Alumni Plaza the center of the Dowagiac campus


Leslie King-Friday

Leslie King-Friday was trafficked in Grand Rapids for 20 years beginning at age 15

Leslie King-Friday

Leslie King-Friday's book, When Angels Fight, has been optioned for a movie

LKF #3

Leslie King-Friday founded Sacred Beginnings, Michigan's first survivor-led program

Human Trafficking Survivor Shares Story at SMC

Published on April 28, 2022 - 5 p.m.

Survivor Leslie King-Friday, author of When Angels Fight, brought her human-trafficking message to Southwestern Michigan College April 22.

Beginning at 15, she was trafficked for more than 20 years in Grand Rapids. She opened Sacred Beginnings, offering hope and healing to victims of modern slavery, in 2005.

Her talk was sponsored by the tri-county Southwest Michigan Human Trafficking Task Force started in August 2012, to which SMC Criminal Justice Program Director Don Ricker belongs.

The task force has more than 65 members in Cass, Berrien and Van Buren counties. A collaboration of law enforcement, non-governmental and faith-based organizations and concerned citizens, it joined the Michigan Abolitionist Project, a 501c3 tax-exempt organization in Utica, in August 2020.

Human trafficking is when one person controls and exploits another for financial gain. It occurs everywhere, often in plain sight.

King-Friday, accompanied by her husband, was nominated for Grand Rapids Woman of the Year in 2005, 2008 YWCA Advocate of the Year, 2011 Rising Hero Award, 2014 “50 Most Influential Women in West Michigan,” 2018 Michigan Liberator Award, 2019 Grand Rapids Negro Business and Professional Women’s Club Certificate of Achievement and, in 2021, African American Leadership and Better Business Bureau Trust awards. She was introduced as a “miracle and a hero all wrapped up in one phenomenal woman.”

“As you can see by my complexion, I’m biracial — Black, white, Indian and Puerto Rican,” she said. “When I went to school, African American kids didn’t want to play with me because I was light-skinned and my hair was blonde. Caucasians didn’t want to play with me, either, because my hair wasn’t straight enough. Where did I fit?”

She described her father as a “chronic alcoholic” who beat her workaholic mother. “I can still hear her screams like it was yesterday. She worked several jobs to take care of me, the oldest, my brother and my sister. I wasn’t ‘Daddy’s little girl,’ I tried to run away from him. I was never told ‘I love you,’ nor did I ever receive a hug. I was angry because I was different and called names at school. I couldn’t tell you what childhood is because I was an adult at a very early age, raising my brother and sister.”
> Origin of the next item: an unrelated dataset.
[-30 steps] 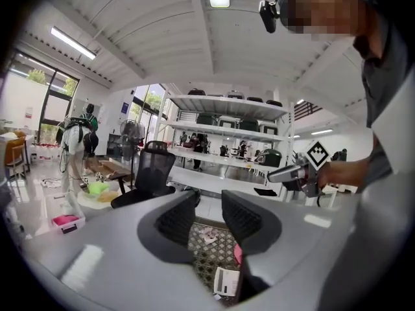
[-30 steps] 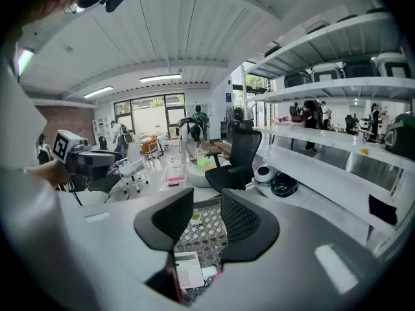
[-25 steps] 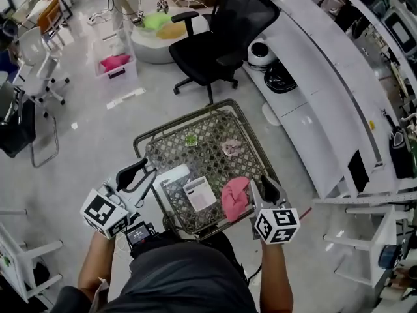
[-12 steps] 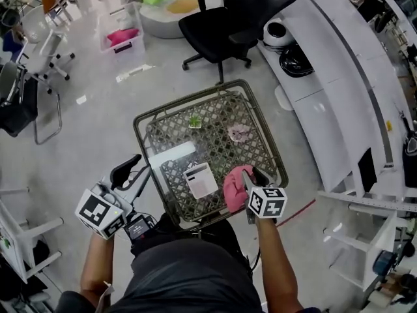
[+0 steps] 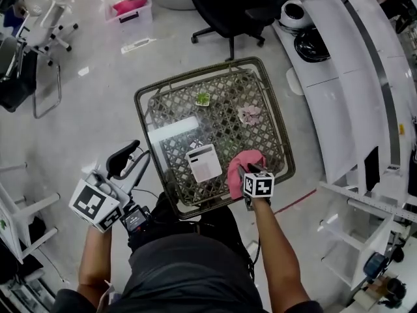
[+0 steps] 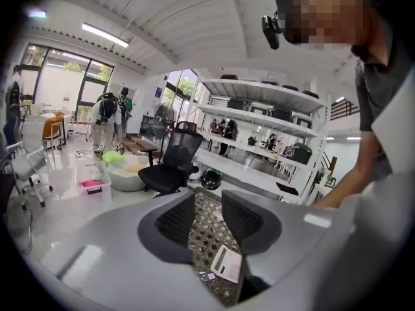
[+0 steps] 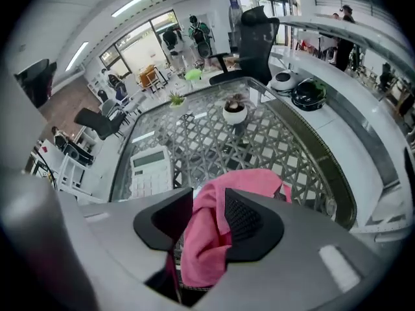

She liked playing with a dollhouse in the attic “because my dolls weren’t cruel and I could talk to them,” at least until an older cousin came to live with them. He played dolls, bought candy and provided human contact the 8-year-old girl craved, though in hindsight “he did that to gain my trust” because he started molesting her, warning “if you say anything, your father’s going to kill your mother.”

When her father realized what was going on, he did not kill his wife, but cast aside his crutches. “I thought he was crippled, but he took those stairs three at a time,” King-Friday said. “I heard arguing and a gunshot. My cousin ran downstairs. I didn’t see him until umpteen years later at my father’s funeral. Why wasn’t my family like the Brady Bunch or the Partridge Family? I didn’t like my Mrs. Beasley doll anymore.

“I looked at the world through an angry, fiery lens” and started running away from home until police put her in juvenile detention. “People I trusted to love and care for me didn’t. I still struggle with trust to this day.”

A seemingly kind stranger invited her to lunch when he happened upon her crying. During casual conversation he peppered her with questions that elicited considerable personal information. He flattered her as they continued to meet, buying her clothes and promising no one would ever hurt her again, but things changed when she was forced to join the pimp’s “stable” and awoke to find a strange man on top of her, her “boyfriend” watching.

On July 4, 2000, she consumed a lethal amount of drugs and alcohol. She felt herself dying and screamed for God to help. She felt a powerful “hug” and has been doing God’s work ever since. She stayed with nuns at Rose Haven, a shelter for the prostituted run by the Dominican Sisters of the Good Shepherd Ministry. After a year, she became the first client to join its staff. She also worked as a home health aide for AngelCare Home Health.

After three years, she landed a fulltime job for five years with the Grand Rapids Police Department, helping prostituted women turn their lives around.

In 2005, with the help of a kind real estate agent, she bought a four-bedroom house she could share with other women. “Sacred Beginnings was the first survivor-led program in Michigan,” with two safe houses and a waiting list.